**Task to complete**
Only lines with the word "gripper" are wanted; copy each of them from the listing below.
--- Information shown ---
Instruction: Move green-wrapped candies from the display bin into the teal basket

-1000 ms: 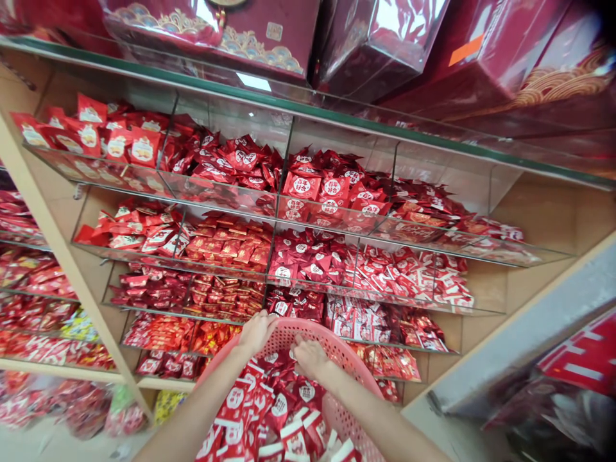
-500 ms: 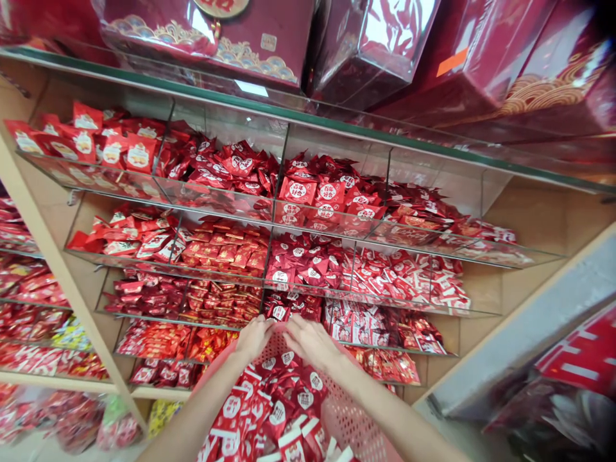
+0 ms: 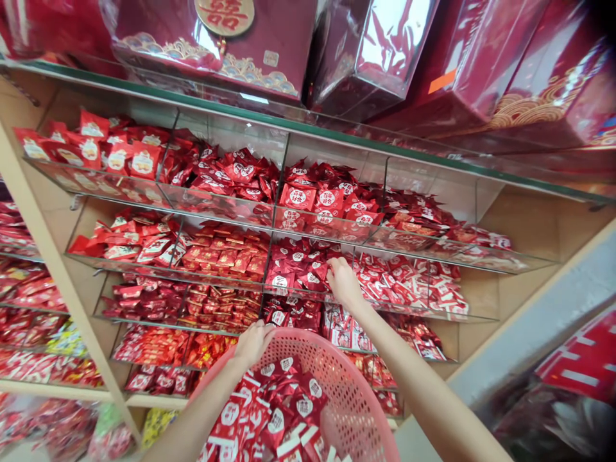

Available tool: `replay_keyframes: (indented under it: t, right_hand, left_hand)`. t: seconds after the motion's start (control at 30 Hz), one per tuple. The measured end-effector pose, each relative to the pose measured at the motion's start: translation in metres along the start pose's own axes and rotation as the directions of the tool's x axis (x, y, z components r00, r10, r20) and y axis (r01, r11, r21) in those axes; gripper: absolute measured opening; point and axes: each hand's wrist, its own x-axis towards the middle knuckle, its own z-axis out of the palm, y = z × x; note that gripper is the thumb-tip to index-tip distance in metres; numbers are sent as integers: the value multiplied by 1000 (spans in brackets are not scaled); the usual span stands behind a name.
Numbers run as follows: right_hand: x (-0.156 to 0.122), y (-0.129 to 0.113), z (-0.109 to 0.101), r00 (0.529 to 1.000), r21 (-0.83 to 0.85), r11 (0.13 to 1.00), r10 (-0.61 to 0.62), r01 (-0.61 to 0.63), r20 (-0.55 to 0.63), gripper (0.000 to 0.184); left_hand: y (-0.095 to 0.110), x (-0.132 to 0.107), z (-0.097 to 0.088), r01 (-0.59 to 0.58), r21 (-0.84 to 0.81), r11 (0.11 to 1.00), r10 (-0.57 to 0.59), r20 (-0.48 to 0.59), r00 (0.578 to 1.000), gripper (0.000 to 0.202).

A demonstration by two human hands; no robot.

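My left hand is closed over the far rim of a pink perforated plastic basket. Inside the basket lie many small packets: dark red packets with white round labels, and red-and-white packets. Over the second shelf, my right hand is at the right side of a compartment of dark red packets with white labels. Its fingers are curled together at the packets; whatever may be between them is hidden. Right of that hand lie red-and-white packets behind the same clear front.
Stepped shelves with clear fronts and dividers hold red packets in rows. Above, a glass shelf edge carries large dark red boxes. A wooden upright stands left; bagged goods are at lower right.
My right hand has left the basket rim and moved up and right to the second shelf's packets. My left hand stays on the rim, and more of the basket shows.
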Motion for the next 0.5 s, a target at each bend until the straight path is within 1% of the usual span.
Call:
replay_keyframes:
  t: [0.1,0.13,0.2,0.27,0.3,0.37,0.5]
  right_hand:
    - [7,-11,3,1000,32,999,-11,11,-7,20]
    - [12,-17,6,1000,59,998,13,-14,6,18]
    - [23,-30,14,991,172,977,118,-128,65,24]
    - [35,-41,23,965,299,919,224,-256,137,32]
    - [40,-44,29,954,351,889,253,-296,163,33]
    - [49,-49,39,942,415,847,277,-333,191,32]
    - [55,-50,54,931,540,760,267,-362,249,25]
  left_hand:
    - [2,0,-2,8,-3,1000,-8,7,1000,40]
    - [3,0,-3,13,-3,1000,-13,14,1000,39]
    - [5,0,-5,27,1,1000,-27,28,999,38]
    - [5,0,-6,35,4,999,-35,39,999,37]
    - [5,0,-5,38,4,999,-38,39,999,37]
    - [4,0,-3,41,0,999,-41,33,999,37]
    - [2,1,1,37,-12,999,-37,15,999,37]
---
**Solution for this exercise**
Available tool: `replay_keyframes: (indented under it: t, right_hand, left_hand)`. t: seconds after the motion's start (control at 30 Hz), one per tuple. The measured end-effector pose, each relative to the pose measured at the motion's start: translation in metres along the start pose's own axes and rotation as the directions of the tool's x axis (x, y, z components r00, r10, r20) and y axis (r01, r11, r21) in those axes; gripper: absolute measured opening; point and axes: each hand's wrist, its own x-axis towards the middle knuckle, its own z-axis out of the palm, y = z × x; note that gripper is the thumb-tip to index-tip distance in metres; numbers are sent as integers: the value multiplied by 1000 (spans in brackets are not scaled); the usual span stands behind a name.
Numbers run as follows: right_hand: x (-0.156 to 0.122), y (-0.129 to 0.113), z (-0.109 to 0.101), r00 (0.529 to 1.000), r21 (-0.83 to 0.85), r11 (0.13 to 1.00), r10 (-0.61 to 0.62), r01 (-0.61 to 0.63), r20 (-0.55 to 0.63), gripper (0.000 to 0.184); left_hand: y (-0.095 to 0.110), x (-0.132 to 0.107), z (-0.097 to 0.088), r01 (-0.59 to 0.58), r21 (-0.84 to 0.81), r11 (0.11 to 1.00), r10 (-0.57 to 0.59), r20 (-0.48 to 0.59), r00 (0.578 to 1.000), gripper (0.000 to 0.202).

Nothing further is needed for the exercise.